You don't have to respond right now, I'm sure you're still thinking about the design. I just hope to avoid a situation where, in the effort to accommodate two new things, it becomes too challenging and then we end up with neither. Spend your time as you like, of course.
@michaelkirk actually see https://github.com/georust/geo/pull/742#issuecomment-1048004626 -- i think SRID won't be part of the (what is now known as metadata, but shall be renamed). SRID affects algorithms. "meta" does not, so it is more like an extra/tag thing. And no, no idea of how it will be used -- need to look at how postgis deals with the measurement. One example is ST_AddMeasure. In that doc, note the important comment:
This function supports 3d and will not drop the z-index.
So in PostGIS every function capable of understanding z-index is marked as such.
Looking further at various M-related PostGIS functions like ST_FilterByM, they all work with M value that can be compared, extrapolated, etc. That implies that M should be used as where M: CoordNum, but for flexibility it should be separate from the x/y/z type T: CoordNum. SRID on the other hand seems to always be an integer, so we could probably introduce that using the same S: CoordNum construct. The reason for generic is because it allows () as a valid parameter type - effectively removing it from the storage
After a lot of experimentation, it seems the constant-generic-based array would be too difficult and pointless to implement. Instead, per a wonderfully quick stackoverflow suggestion, I'm introducing a new NoValue struct with no fields. Using it as a type for z and m values allows far fewer changes - must still use coord! { x, y } instead of Coordinate { x, y }, but no longer need x(), y() functional accessors. Serde support is back in. Now if only i could somehow enforce the type of z to always be either NoValue or the same as the type of x/y... Not certain how to do that yet.
P.S. SRID should be done as one value per feature (point/line/...), not one per coordinate, so removing it for now.
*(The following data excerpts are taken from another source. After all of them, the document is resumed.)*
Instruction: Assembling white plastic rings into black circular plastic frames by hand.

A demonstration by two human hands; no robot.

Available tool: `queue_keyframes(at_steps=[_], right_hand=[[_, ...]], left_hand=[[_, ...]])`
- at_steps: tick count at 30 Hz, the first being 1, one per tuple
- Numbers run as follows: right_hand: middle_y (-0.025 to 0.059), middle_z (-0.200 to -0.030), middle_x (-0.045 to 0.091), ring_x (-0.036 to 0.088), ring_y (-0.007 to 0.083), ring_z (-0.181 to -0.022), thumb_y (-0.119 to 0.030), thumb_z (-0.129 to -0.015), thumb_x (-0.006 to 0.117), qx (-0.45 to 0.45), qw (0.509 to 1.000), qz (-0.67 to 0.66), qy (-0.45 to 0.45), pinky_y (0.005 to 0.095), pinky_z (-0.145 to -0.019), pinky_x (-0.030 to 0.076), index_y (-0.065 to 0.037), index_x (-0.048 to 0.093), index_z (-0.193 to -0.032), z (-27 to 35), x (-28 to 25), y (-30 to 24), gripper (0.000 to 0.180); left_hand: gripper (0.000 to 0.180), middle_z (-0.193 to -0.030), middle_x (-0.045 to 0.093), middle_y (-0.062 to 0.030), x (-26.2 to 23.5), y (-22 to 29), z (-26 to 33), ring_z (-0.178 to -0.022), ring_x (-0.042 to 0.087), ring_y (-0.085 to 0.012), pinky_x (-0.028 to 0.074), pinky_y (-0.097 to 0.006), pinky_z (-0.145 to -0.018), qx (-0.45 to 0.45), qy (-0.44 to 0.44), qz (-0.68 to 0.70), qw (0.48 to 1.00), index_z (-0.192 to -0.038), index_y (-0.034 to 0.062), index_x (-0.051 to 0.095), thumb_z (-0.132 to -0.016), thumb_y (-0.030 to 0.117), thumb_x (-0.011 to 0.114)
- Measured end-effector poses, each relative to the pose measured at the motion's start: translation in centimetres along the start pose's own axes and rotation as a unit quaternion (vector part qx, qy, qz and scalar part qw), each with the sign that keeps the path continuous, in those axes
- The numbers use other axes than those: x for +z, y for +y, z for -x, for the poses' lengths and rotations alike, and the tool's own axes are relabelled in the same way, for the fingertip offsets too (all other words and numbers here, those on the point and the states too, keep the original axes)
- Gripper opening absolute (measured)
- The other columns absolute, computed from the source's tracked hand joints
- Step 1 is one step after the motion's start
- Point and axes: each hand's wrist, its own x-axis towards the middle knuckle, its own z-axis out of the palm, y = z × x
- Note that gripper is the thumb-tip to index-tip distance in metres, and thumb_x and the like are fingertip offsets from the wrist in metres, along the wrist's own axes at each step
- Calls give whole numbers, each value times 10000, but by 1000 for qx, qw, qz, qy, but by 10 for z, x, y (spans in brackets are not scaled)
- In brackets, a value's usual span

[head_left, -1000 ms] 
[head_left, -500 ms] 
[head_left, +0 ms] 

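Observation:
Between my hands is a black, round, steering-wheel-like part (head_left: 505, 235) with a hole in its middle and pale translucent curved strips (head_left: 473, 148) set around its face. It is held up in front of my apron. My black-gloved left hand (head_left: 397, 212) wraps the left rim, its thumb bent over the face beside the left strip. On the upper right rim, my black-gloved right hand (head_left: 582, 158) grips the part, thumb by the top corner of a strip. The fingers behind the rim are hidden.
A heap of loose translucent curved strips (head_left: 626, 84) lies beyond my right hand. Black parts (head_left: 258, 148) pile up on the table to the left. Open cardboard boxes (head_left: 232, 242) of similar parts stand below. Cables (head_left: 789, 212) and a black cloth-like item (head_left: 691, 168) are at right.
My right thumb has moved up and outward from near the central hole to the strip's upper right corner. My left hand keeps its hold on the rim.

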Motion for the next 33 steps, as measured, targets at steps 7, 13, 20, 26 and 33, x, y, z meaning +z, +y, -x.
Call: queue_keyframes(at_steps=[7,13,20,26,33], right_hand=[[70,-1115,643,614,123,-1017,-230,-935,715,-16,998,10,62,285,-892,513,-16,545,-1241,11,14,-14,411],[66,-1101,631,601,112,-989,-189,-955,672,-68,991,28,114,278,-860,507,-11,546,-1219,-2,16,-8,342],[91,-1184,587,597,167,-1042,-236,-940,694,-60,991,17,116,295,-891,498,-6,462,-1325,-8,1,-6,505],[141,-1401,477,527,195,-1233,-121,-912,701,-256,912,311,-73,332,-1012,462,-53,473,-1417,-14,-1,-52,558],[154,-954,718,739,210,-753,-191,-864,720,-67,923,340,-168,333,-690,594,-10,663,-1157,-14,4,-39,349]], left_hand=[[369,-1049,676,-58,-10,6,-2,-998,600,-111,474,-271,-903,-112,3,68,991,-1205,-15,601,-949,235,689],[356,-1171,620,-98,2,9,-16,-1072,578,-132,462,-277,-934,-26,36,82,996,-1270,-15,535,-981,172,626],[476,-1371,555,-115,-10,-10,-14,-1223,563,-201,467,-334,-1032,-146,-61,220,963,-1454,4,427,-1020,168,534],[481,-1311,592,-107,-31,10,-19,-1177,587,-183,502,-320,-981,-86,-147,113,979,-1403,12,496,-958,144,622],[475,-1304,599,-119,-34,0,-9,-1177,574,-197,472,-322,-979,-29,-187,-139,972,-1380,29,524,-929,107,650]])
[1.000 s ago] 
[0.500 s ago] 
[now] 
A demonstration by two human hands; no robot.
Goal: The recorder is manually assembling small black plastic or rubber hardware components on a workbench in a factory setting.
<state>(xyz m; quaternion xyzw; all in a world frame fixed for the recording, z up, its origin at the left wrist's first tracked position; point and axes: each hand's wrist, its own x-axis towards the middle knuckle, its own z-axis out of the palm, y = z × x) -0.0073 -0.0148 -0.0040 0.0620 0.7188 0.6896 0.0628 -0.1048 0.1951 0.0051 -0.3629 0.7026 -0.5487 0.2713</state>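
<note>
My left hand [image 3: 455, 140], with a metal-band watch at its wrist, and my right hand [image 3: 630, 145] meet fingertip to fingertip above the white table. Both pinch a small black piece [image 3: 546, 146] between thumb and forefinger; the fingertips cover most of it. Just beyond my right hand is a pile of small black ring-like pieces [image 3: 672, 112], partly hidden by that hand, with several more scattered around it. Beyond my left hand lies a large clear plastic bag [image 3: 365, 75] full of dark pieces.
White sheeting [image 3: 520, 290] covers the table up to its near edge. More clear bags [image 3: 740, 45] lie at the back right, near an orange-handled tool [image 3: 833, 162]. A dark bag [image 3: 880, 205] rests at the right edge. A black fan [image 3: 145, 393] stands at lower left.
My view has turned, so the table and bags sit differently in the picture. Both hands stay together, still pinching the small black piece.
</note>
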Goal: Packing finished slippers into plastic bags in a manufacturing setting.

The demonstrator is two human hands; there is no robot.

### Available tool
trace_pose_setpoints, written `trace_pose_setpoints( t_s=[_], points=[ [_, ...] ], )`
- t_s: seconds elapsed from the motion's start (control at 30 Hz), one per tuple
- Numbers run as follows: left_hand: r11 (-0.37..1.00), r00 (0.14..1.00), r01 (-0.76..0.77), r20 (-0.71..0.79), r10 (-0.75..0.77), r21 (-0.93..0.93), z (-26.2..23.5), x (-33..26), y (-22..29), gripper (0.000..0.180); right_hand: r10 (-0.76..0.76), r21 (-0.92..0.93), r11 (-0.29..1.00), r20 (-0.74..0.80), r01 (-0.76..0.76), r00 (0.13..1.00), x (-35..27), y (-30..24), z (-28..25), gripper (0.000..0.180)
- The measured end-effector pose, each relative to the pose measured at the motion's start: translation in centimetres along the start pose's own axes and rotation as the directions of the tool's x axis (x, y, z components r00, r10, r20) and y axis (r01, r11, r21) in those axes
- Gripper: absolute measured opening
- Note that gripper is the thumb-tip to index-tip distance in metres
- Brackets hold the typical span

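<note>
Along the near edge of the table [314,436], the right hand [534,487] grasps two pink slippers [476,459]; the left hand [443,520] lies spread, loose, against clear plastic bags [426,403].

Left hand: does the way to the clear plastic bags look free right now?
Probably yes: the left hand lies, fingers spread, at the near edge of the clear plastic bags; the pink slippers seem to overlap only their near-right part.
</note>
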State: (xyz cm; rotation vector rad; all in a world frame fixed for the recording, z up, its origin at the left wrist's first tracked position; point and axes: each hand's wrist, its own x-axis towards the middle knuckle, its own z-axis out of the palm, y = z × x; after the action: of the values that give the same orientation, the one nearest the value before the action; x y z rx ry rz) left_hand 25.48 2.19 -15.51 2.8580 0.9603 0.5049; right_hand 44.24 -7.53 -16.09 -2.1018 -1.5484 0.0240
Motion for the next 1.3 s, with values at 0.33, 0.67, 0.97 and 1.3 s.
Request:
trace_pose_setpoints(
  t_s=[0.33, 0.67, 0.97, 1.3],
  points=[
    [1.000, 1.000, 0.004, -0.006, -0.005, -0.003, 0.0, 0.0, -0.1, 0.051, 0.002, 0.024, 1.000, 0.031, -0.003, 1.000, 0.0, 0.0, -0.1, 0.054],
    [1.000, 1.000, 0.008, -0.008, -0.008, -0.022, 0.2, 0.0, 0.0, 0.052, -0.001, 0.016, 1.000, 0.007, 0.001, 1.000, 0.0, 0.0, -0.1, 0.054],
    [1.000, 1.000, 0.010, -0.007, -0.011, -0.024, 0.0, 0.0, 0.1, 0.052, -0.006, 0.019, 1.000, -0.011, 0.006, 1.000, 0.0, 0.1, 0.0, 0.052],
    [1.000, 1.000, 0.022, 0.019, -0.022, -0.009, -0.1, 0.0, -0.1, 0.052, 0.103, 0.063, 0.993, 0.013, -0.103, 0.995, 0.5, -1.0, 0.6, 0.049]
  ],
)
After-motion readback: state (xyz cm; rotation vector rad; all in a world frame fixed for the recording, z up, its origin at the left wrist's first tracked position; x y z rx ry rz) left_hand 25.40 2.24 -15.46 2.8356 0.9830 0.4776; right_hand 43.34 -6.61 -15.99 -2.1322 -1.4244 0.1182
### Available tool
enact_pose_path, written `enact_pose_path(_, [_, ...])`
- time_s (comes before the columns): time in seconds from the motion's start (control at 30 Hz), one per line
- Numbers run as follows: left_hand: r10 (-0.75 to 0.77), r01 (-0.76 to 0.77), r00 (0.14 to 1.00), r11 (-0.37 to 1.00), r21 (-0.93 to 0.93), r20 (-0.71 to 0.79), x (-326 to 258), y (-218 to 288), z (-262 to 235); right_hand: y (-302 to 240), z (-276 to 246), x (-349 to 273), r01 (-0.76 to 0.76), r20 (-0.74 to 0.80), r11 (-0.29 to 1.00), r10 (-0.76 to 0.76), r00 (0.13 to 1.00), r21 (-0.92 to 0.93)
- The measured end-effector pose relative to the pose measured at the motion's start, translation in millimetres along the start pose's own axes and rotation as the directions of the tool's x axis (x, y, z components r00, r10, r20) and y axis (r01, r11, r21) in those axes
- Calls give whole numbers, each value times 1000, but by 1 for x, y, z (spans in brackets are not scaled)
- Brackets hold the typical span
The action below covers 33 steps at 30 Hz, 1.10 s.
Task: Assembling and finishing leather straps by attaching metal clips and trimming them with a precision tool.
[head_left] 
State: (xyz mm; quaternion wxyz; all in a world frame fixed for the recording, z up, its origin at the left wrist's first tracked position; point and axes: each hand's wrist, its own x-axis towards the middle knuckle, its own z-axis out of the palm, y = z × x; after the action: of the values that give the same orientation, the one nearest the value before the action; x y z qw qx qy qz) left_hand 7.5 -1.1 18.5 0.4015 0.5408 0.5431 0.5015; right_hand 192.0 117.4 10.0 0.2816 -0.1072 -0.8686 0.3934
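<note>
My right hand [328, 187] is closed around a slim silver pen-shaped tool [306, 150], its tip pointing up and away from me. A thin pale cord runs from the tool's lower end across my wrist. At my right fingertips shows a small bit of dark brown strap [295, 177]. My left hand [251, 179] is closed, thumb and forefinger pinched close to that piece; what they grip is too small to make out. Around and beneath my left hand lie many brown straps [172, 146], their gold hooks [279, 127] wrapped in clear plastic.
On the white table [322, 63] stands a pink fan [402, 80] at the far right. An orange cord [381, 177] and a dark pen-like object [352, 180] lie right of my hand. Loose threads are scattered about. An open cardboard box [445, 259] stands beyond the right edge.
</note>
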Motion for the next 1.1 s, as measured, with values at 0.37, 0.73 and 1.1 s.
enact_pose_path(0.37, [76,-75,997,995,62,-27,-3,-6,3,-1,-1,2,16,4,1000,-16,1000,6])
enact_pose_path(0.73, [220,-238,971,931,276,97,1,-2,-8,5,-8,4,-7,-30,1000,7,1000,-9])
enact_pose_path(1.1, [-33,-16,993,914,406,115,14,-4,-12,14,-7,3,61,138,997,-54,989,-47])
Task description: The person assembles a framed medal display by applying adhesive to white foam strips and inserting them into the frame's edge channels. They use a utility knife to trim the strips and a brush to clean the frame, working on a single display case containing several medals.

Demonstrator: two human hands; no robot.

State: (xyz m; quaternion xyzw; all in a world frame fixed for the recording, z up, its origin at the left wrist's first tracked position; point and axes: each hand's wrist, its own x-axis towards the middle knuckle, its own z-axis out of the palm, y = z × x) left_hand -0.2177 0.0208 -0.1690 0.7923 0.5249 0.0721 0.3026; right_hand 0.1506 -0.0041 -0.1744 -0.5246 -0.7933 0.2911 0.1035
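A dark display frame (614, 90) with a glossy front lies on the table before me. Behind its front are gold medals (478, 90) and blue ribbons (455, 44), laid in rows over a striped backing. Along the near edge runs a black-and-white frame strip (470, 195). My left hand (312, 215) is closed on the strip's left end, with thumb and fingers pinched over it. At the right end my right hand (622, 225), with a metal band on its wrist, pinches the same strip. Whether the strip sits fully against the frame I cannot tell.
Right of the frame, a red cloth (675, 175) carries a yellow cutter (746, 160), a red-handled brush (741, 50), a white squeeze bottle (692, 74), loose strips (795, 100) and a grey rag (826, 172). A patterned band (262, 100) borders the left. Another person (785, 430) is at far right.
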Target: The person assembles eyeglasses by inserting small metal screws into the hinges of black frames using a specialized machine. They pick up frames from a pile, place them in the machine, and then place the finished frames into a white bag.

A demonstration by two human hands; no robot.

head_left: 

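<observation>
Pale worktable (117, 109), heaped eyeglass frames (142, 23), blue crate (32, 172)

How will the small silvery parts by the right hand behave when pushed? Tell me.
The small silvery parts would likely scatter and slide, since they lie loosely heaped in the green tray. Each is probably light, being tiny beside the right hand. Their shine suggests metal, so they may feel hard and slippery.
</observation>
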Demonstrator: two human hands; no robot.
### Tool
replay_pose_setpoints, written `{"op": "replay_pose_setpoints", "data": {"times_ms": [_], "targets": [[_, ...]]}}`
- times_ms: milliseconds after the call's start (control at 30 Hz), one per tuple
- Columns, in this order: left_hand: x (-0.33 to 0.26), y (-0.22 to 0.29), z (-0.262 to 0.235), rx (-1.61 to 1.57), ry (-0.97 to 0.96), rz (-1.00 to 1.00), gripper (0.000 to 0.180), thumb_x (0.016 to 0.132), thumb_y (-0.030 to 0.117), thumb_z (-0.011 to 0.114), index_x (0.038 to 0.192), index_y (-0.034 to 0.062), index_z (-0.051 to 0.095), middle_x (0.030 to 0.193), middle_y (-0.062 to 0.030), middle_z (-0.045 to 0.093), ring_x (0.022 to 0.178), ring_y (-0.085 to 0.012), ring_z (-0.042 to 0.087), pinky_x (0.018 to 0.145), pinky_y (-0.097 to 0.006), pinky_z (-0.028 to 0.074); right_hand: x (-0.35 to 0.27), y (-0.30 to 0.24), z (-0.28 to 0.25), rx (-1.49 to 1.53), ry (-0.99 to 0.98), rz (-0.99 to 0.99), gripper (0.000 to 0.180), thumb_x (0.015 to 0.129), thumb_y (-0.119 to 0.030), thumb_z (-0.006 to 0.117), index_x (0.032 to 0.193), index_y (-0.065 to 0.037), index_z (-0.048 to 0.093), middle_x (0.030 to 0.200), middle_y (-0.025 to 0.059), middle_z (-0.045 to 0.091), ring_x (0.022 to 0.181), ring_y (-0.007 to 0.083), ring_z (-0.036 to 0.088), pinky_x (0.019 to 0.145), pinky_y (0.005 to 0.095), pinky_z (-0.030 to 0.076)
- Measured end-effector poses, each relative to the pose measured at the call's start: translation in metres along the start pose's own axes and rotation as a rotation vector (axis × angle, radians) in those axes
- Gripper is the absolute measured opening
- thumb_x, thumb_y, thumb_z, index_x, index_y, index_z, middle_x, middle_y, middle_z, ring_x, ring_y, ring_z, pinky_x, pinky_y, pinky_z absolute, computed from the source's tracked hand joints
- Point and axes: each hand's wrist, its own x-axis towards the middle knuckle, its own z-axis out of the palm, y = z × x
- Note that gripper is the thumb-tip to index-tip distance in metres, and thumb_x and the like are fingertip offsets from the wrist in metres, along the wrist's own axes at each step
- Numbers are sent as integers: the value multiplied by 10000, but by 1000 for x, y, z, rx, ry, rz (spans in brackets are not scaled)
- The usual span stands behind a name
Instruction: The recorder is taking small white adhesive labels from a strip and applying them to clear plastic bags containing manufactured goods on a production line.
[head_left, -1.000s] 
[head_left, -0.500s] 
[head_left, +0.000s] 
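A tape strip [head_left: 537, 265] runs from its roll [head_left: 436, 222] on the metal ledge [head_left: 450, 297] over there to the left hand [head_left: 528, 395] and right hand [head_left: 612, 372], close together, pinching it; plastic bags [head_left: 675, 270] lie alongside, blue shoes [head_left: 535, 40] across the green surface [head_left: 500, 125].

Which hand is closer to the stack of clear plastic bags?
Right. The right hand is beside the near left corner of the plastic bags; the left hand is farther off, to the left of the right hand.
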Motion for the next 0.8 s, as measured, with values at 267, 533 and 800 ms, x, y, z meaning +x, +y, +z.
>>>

Update: stabilizing coordinates and points. Most algorithms will not work if the point/coord has z or m values because algorithms are accepting/returning Point<T> instead of PointTZM<...>. There is one test that shows multi-dimensional usage - contains(). Also note that PointTZM must now be used everywhere to create new instances, e.g. Point(c) is now invalid, and must be replaced with point!(c) or PointTZM(c). This is a trade-off to keep existing function and var declaration signatures like fn foo() -> Point<T>.
Alternatively we can keep the existing Point and extend its generic params: Point<T, Z, M>, plus create type aliases like Point2D<T>. This would allow constructor usage like Point(c), but all var declarations and function returns would have to be changed to either fn foo() -> Point<T,Z,M> or fn foo() -> Point2D<T>.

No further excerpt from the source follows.